Plusieurs choses peuvent expliquer que ce “Recueil” passe de deux volumes (chez Foucault) à environ 18 volumes ici: un tracé de la musique en calligraphie (qui nécessite plus de place), la présence probable d’illustrations et d’ornementations, l’usage d’un meilleur papier et le plus faible nombre de pages dans chaque volume. De fait, les chiffres semblent renvoyer aux numéros des volumes dans cette collection perdue… La logique de cette volumaison n’est pas intuitive pour autant. Elle ne correspond pas à la succession des opéras, ni à l’ordre alphabétique des incipits, ni à la tessiture des voix. Je suppose donc que les airs ont été copiés en désordre et que chaque volume portait sa table des airs propre. C’est peut-être ce désordre qui explique la mention inhabituelle “par extrait” sur le titre de la table générale. On peut imaginer que cette collection (au prix exorbitant) ait pu être copiée à l’usage d’un royal rejeton. On aimerait bien la retrouver, du reste… [le présent manuscrit] ne serait que la partie émergée de l’iceberg…”

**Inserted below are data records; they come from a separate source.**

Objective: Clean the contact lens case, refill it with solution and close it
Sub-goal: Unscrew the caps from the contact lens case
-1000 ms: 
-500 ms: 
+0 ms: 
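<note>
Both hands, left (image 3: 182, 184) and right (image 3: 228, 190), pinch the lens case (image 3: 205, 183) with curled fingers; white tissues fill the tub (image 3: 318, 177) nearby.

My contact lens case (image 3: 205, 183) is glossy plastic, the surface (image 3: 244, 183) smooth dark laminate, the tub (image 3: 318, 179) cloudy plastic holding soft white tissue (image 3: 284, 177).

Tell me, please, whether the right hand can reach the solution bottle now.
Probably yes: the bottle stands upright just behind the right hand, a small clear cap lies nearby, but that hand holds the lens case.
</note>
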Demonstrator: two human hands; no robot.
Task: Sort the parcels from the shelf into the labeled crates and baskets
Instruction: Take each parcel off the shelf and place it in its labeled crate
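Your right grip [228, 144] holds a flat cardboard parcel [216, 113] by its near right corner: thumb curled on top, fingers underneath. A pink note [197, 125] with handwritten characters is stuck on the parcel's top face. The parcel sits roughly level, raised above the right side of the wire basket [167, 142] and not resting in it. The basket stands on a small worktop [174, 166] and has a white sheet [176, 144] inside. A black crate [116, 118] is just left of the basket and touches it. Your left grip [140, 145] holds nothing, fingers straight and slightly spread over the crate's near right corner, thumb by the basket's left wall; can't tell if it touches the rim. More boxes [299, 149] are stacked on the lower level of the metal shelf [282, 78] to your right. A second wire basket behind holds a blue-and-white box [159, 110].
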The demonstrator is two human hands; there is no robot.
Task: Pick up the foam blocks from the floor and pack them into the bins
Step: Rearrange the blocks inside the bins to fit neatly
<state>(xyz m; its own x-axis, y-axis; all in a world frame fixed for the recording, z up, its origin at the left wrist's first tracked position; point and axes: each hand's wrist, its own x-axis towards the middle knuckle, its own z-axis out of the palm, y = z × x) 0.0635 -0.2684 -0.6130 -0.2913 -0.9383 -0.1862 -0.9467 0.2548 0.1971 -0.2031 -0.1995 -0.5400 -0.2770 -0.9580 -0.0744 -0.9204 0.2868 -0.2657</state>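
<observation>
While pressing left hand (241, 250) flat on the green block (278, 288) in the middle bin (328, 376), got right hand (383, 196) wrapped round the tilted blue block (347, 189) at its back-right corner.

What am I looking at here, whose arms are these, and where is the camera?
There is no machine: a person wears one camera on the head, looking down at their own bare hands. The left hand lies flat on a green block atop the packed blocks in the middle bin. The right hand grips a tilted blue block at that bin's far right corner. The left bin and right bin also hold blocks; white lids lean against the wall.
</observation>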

The second enigma is that the very elegant monogram in canivets on the lower inner-cover, which looks Germanic and is surmounted by a marquis’s crown, could not be identified. This could be the key.
We are grateful to Nicolas Bucher and Laurent Guillo (Centre de Musique baroque de Versailles) for their help on the manuscript, and to our friend Roland Folter for the details about the Kraus provenance.
PROVENANCE : unkown before Édouard Rahir (1862-1924 ; book plate ; Paris, 1937, n° 1460, 20.000 FF, with color illustration), acquired at that sale by Chamonal against the expert of the sale Le François – collection Chamonal — acquired by H. P. Kraus (1907-1988) from Maurice Chamonal in the 1950’s, then Catalogue H. P. Kraus, n° 100, 1962, item 34 (“price on request”) – Dr. Peter and Irène Ludwig (1925-1996), one of the great 20th century collectors of illuminated manuscripts as well as of contemporary art. Their collection was acquired en bloc by the Getty Museum in 1983. This Lully manuscript was purchased by Ludwig in 1963 from H.P. Kraus, and resold to the latter in 1969 — Catalogue H. P. Kraus, n° 159, 1981, item 21 (priced $ 65.000).
Two small abrasions of the illumnation in the title.